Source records
□ □ □ □ □ □ □
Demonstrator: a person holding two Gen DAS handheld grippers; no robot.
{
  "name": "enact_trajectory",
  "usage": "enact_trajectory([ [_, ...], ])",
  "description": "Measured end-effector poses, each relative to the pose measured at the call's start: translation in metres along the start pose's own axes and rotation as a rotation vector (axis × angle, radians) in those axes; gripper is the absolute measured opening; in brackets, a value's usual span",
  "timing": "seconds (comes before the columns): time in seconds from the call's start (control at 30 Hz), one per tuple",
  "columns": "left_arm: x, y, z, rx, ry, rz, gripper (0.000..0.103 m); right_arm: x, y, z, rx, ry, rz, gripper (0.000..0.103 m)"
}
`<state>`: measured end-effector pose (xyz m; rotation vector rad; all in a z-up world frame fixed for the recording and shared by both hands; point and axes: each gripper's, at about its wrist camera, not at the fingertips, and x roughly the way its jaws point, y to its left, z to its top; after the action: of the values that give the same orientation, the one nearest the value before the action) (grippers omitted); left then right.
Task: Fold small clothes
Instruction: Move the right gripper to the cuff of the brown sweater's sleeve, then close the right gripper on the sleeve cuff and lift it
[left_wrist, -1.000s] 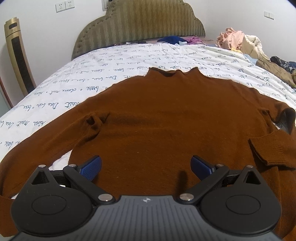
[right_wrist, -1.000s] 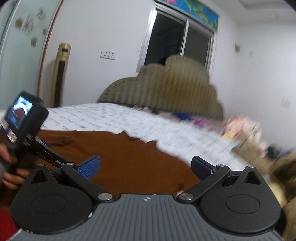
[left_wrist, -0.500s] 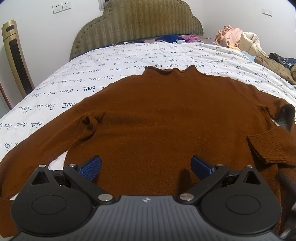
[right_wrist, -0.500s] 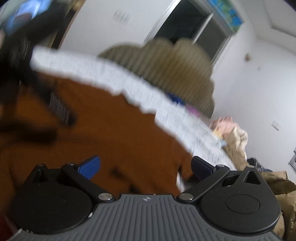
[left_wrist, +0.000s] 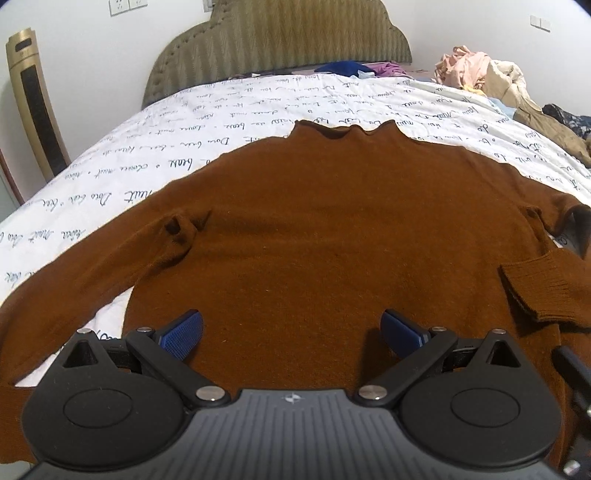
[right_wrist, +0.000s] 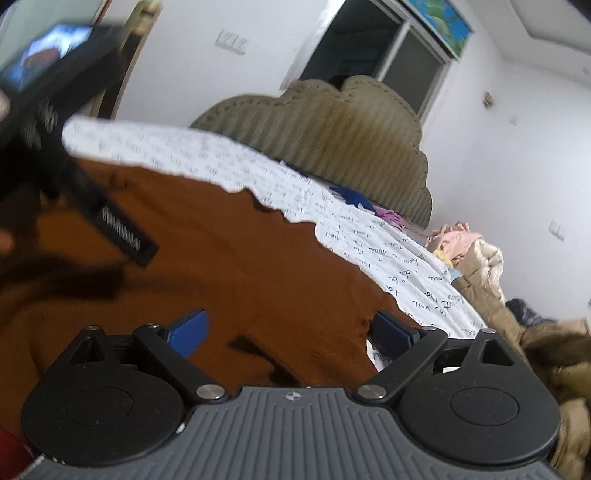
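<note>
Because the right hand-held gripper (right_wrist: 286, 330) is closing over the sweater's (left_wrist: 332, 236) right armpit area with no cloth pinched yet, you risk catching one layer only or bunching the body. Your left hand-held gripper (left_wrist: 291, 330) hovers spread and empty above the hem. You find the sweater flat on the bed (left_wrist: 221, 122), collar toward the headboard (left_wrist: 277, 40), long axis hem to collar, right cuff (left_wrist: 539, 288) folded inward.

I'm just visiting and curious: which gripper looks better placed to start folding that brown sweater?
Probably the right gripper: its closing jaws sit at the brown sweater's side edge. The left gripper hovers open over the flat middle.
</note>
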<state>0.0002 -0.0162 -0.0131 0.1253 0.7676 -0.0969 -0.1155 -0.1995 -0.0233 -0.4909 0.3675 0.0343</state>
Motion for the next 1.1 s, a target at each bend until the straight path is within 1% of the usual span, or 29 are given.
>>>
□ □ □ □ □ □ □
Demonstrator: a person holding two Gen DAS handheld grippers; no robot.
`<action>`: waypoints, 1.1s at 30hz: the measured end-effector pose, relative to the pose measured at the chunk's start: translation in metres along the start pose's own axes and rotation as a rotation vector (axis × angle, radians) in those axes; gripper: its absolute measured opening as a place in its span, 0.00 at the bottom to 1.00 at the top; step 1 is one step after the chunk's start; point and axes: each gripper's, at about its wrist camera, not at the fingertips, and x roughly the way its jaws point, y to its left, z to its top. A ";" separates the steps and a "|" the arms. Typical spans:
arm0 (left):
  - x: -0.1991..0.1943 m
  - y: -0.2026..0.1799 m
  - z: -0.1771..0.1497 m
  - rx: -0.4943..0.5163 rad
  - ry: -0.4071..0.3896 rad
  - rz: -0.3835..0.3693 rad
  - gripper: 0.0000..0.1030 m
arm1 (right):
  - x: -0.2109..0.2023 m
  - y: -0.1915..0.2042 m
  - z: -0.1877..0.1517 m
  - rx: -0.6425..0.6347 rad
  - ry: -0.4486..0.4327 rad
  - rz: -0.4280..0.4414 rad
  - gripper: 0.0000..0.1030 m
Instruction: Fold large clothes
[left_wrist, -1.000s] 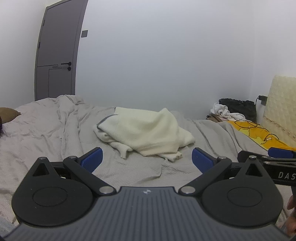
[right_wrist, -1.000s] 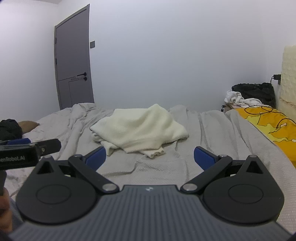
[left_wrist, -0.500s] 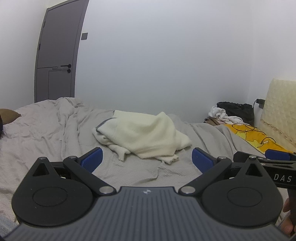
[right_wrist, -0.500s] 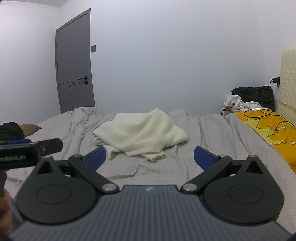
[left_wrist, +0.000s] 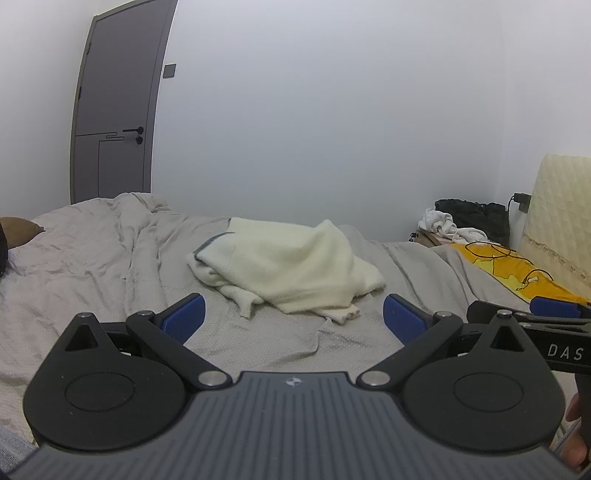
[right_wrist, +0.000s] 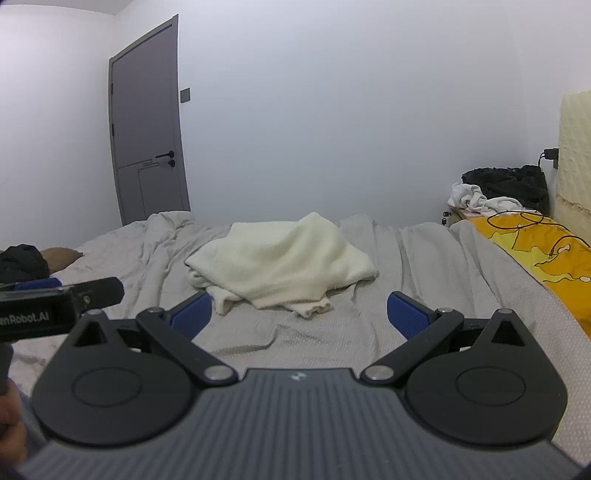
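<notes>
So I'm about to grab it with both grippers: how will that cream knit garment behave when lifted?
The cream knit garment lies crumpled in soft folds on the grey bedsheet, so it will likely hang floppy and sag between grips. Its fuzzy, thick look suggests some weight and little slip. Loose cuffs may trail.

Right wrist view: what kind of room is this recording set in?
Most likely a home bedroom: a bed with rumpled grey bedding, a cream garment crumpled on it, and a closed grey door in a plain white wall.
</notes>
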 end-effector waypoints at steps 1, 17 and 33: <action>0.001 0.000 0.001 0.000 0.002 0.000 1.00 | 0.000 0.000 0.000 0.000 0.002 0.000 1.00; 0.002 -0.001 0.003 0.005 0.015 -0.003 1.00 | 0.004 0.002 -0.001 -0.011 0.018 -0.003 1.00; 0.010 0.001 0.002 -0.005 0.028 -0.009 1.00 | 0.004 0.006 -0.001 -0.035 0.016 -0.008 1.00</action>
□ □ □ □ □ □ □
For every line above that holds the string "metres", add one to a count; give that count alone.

-- Solution to the exercise --
2